Bandırmayı çok sevdiklerini ve Bandırma’nın mutlaka il olmasını canı gönülden istediklerini ve daha buna benzer birçok yaldızlı sözlerle sanki ‘önümüzde mahalli seçimler var ya, bize oy verin bakarsınız Bandırma’yı il yaparız’ a getirdiler.
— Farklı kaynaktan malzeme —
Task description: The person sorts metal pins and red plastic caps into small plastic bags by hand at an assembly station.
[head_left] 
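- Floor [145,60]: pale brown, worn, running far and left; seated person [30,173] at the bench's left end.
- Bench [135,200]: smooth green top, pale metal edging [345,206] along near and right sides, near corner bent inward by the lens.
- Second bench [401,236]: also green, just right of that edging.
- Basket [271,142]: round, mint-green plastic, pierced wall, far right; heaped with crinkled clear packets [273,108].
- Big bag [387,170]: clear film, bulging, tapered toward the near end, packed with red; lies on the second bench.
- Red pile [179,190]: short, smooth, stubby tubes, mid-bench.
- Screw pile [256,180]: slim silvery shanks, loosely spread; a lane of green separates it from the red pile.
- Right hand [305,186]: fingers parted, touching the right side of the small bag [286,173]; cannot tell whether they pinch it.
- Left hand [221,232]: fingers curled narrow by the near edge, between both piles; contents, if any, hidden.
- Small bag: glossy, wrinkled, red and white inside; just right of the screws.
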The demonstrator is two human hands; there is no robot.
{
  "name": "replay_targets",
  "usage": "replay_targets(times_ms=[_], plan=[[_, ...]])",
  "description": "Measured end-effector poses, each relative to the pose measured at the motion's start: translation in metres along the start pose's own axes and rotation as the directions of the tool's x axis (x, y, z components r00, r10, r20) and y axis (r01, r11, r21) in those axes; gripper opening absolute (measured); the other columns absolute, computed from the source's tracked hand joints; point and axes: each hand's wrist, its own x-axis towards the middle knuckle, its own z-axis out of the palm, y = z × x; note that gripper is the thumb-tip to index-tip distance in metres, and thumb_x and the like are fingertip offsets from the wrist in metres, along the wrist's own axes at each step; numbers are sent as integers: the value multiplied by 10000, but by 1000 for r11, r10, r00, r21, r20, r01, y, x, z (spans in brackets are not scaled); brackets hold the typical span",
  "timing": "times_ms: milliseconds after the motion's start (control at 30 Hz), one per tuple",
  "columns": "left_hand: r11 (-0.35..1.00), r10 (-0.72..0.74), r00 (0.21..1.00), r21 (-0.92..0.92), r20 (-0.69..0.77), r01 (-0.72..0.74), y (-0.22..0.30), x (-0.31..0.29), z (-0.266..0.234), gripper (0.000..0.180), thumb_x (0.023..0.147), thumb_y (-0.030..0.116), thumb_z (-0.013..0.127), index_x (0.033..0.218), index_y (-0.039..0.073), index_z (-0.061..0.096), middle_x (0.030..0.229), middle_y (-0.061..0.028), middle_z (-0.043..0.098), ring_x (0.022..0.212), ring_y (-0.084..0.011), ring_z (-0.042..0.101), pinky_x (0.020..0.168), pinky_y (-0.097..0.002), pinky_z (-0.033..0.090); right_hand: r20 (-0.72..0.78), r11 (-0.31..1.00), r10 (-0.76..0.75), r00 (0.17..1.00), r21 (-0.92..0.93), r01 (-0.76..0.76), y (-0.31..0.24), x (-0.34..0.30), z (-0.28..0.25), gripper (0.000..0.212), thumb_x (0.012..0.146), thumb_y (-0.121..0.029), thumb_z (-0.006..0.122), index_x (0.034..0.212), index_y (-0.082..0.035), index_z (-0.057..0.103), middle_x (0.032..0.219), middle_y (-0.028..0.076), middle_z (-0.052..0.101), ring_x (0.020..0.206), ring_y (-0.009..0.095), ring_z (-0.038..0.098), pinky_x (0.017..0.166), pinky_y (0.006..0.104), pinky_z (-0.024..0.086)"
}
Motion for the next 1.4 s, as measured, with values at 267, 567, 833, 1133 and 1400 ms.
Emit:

Biz de işte bu eski bayatlamış seçim taktikleri ve vaatlere karşılık yazdığımız yazıda Bandırmalıların her seçim arifelerinde söylenen bu sözlere artık karınlarının tok olduğunu söyleyerek daha önce de geçmiş iktidarların dönemlerinde buna benzer sözlerin söylendiğini hatta İl sözünün bile zamanın başbakanı tarafından verildiğini hatırlatarak sözü 80 nolu plakaya getirmiştim… Neydi o 80 plaka olayı?. Bandırma ilk İl olma kampanyası 1954 yılında başlamıştı. Cumhuriyet Meydanı’nda konuşan zamanın Başbakanı Adnan
Menderes’in karşısındaki topluluğun elindeki afişlerde şunlar yazıyordu:
”KAZARA KAZA KALDI KAZAMIZ” “VİLAYET
HAKKIMIZDIR VALİ İSTİYORUZ”
HAKKIMIZDIR VALİ İSTİYORUZ”

Bu isteklere karşı Menderes’in cevabı “Benden Vali değil fabrika isteyin” olmuştu. Sonra siz hep Vali istiyoruz diyorsunuz, beni dinlemiyorsunuz” deyip kürsüden inmiş.
DEMİREL BANDIRMA’DA
1994 milletvekili seçimlerine az kala başbakan Süleyman Demirel Balıkesir’den sonra Bandırma’ya gelmişti.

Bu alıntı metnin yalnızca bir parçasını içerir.